▶ _Task to carry out_
Find the line with "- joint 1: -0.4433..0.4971" in the entries below, then reproduce it and every line after it down to and including the line with "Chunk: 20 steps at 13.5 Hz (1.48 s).", exactly.

[Opening Record set section]

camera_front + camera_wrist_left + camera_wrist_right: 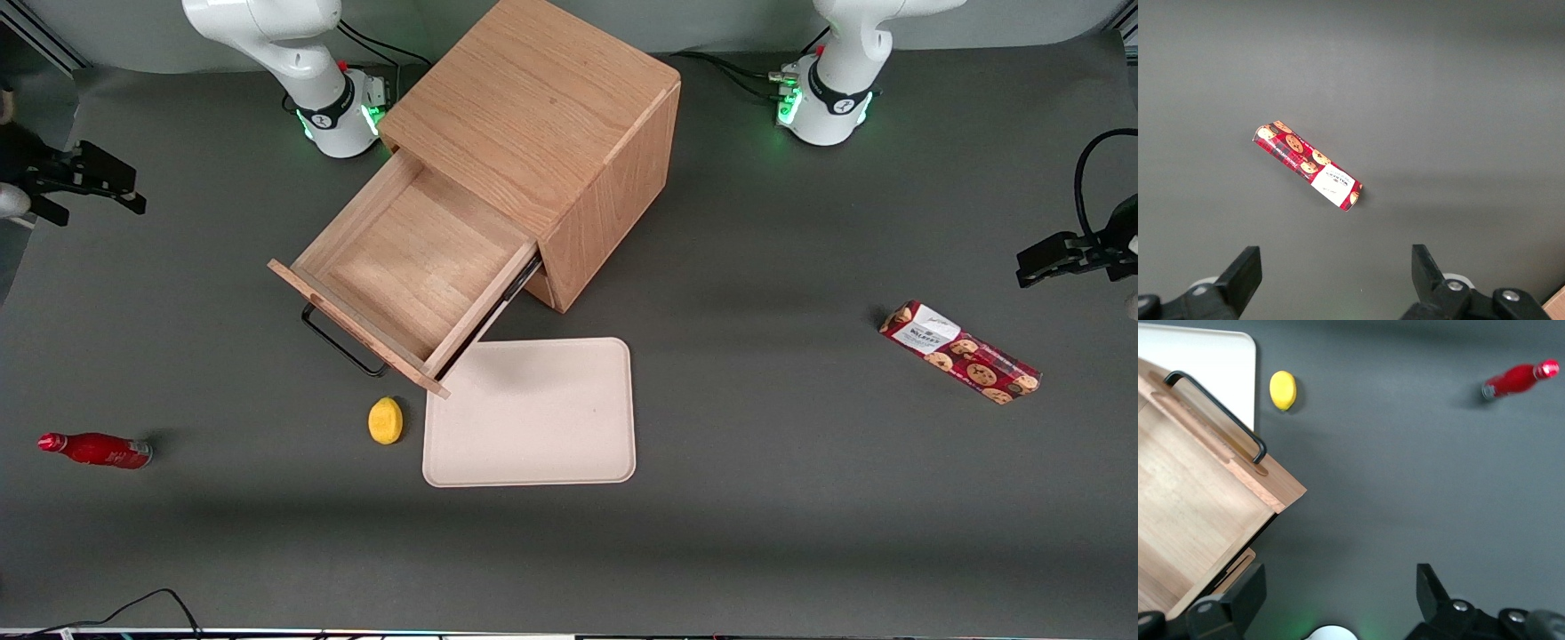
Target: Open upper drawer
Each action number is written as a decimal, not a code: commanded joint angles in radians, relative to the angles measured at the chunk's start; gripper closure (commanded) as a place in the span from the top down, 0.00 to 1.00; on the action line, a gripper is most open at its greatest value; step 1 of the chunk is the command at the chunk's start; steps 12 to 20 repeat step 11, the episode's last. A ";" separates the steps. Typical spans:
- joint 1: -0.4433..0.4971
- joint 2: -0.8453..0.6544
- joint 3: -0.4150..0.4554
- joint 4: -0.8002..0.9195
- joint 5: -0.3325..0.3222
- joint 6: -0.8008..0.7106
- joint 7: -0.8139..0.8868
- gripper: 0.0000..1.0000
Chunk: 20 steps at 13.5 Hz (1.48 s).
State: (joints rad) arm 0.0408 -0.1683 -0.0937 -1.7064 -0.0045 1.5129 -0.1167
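The upper drawer (418,258) of the light-brown cube cabinet (542,98) stands pulled far out, and its plain wooden inside is empty. Its black bar handle (342,347) sits on the drawer's front panel, on the side nearest the front camera. The drawer (1185,500) and its handle (1218,407) also show in the right wrist view. My right gripper (93,187) hangs apart from the drawer, toward the working arm's end of the table. In the right wrist view the gripper (1338,593) is open and empty over bare table.
A beige tray (533,444) lies in front of the drawer, partly under it. A yellow lemon (385,420) lies beside the tray. A red bottle (96,450) lies toward the working arm's end. A red cookie box (960,351) lies toward the parked arm's end.
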 commanded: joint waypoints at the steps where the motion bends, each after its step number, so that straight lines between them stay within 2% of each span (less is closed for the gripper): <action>1: 0.016 0.010 -0.008 -0.018 0.000 0.019 0.071 1.00; 8: 0.008 0.029 -0.008 -0.016 0.000 0.062 0.150 1.00; 20: 0.004 0.029 -0.009 -0.018 0.000 0.062 0.149 1.00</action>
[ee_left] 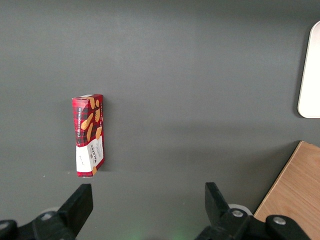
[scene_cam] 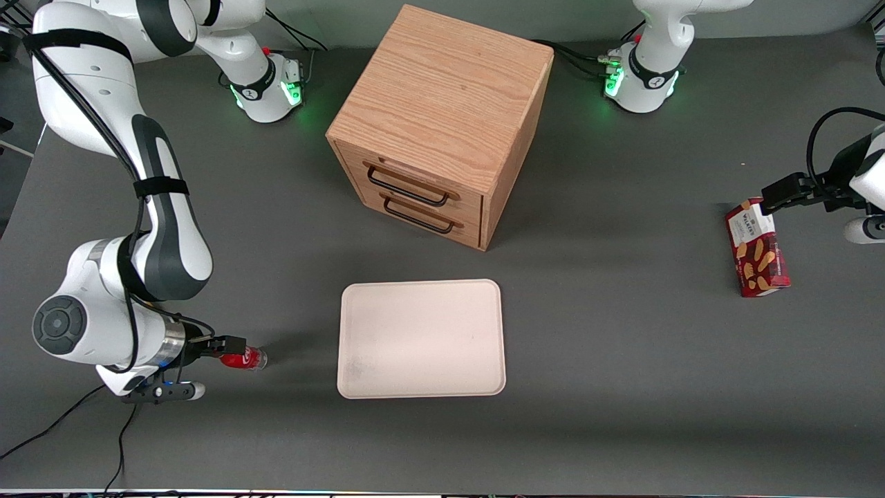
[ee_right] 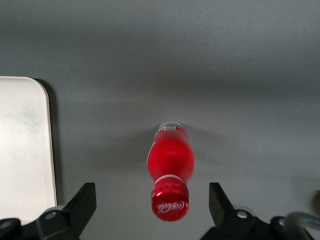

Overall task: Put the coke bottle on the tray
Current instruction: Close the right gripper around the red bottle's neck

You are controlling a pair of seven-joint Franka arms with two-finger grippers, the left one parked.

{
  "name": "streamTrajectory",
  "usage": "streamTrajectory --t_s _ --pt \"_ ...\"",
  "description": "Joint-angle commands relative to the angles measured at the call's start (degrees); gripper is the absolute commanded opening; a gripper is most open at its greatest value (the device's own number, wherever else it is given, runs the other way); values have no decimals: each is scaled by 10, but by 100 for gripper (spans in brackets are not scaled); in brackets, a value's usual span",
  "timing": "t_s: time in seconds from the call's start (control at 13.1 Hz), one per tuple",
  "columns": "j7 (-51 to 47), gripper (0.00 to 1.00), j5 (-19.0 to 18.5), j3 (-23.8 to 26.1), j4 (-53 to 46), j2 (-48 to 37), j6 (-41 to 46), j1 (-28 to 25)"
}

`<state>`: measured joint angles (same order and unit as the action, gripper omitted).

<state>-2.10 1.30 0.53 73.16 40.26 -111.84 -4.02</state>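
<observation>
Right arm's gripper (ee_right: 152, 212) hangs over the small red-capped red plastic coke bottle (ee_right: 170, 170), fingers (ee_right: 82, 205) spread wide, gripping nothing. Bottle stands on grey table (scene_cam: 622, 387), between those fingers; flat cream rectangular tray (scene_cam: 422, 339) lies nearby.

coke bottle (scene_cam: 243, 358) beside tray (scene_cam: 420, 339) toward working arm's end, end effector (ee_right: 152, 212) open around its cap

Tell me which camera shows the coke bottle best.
The right wrist view: the coke bottle lies whole on the table between the open fingers of the gripper, cap toward the camera. The front view shows it small at the gripper, partly hidden. The left wrist view misses it.
</observation>
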Motion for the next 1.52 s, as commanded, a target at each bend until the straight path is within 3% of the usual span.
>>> streamTrajectory --t_s 0.0,0.23,0.46,0.76,1.07,1.45 --pt "4 100 -3 0 29 -18 -12 1" --pt "8 99 -3 -1 37 -18 -22 3" --pt "12 83 -3 -1 38 -18 -27 4" --pt "16 49 -4 -2 39 -17 -37 4" --pt "16 3 -4 -4 37 -18 -37 5" --pt "28 0 -5 -4 2 -45 8 4"
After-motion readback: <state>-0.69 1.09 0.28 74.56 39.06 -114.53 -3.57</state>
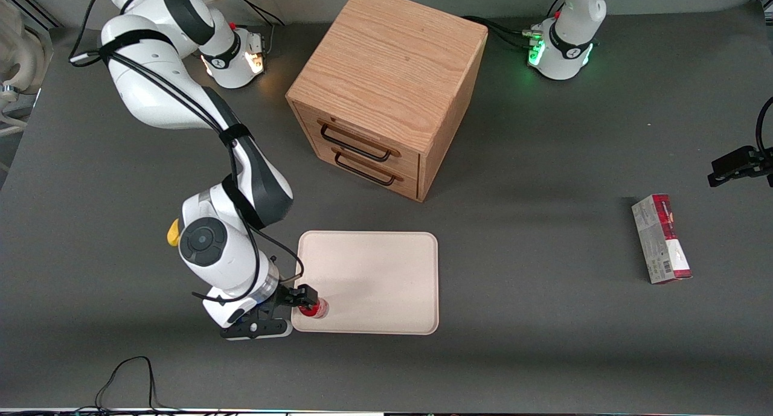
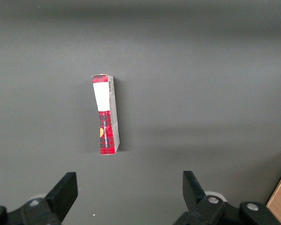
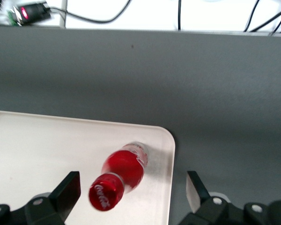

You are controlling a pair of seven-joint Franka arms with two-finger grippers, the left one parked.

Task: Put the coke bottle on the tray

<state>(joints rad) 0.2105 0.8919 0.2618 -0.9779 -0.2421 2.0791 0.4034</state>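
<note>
The coke bottle (image 1: 314,308) with its red cap and red label rests on the cream tray (image 1: 374,271), in the tray's corner nearest the front camera at the working arm's end. In the right wrist view the bottle (image 3: 122,176) points its cap at the camera and rests on the tray (image 3: 37,145) close to its rounded corner. My gripper (image 1: 304,300) is just above the bottle and open. Its fingers (image 3: 68,188) stand wide apart on either side of the bottle without touching it.
A wooden drawer cabinet (image 1: 386,90) stands farther from the front camera than the tray. A red-and-grey carton (image 1: 661,238) lies toward the parked arm's end, and also shows in the left wrist view (image 2: 106,115). A yellow lemon-like thing (image 1: 173,232) peeks out beside my wrist.
</note>
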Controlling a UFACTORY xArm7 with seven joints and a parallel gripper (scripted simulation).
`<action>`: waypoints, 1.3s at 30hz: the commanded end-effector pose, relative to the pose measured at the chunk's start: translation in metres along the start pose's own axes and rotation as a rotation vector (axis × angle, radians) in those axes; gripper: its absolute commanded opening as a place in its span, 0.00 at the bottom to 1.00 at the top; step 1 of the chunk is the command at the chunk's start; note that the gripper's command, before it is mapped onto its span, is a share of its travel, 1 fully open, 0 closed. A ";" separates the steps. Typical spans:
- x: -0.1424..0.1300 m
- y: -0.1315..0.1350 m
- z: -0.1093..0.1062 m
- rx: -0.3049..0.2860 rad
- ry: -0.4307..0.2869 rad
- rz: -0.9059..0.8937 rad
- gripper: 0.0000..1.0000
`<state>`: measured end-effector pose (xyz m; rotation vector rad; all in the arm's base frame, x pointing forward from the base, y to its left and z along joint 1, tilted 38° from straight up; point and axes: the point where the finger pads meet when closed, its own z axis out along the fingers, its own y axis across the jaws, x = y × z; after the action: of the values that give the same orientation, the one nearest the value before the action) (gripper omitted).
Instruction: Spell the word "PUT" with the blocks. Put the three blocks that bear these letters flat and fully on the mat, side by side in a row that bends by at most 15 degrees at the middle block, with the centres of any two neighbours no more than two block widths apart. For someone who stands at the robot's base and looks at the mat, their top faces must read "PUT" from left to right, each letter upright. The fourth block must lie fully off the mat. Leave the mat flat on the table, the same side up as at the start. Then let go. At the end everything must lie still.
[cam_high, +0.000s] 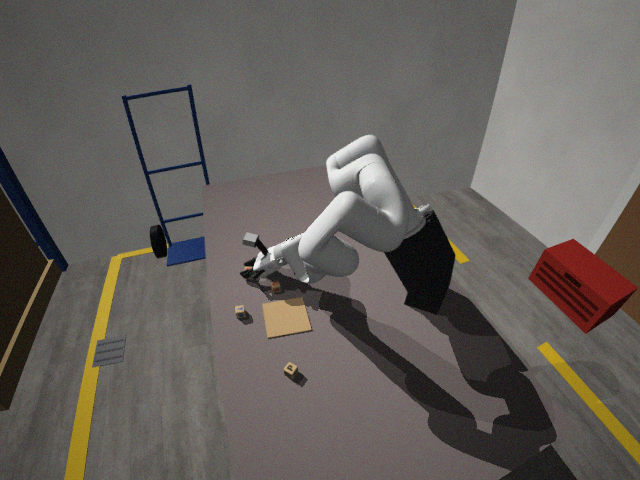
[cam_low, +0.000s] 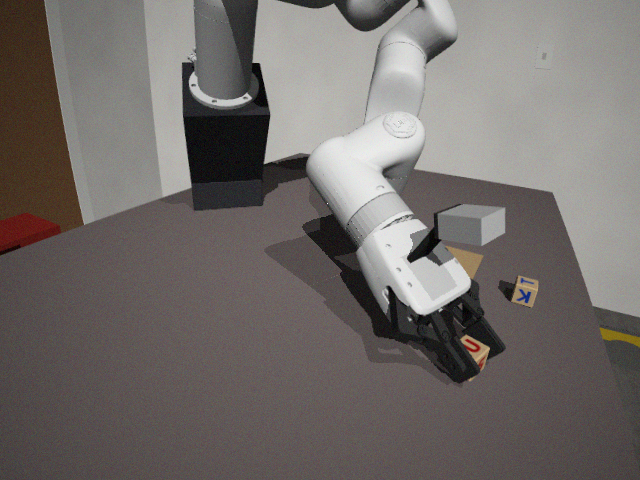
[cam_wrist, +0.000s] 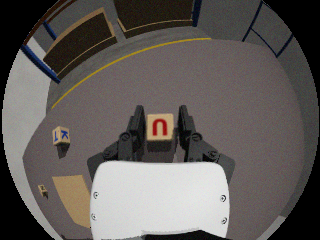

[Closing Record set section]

▶ _Exercise solution_
- joint 1: -0.4433..0.4971
- joint 2: -0.8453..0.6544
- joint 3: -0.4150..0.4554
- joint 4: -0.8002..0.9195
- joint 5: -0.3325..0.3222
- joint 6: -0.8008..0.7106
- joint 7: -0.8139..0.8868
- gripper: 0.0000..1.0000
Chunk: 20 steps at 13.5 Hz (1.48 s).

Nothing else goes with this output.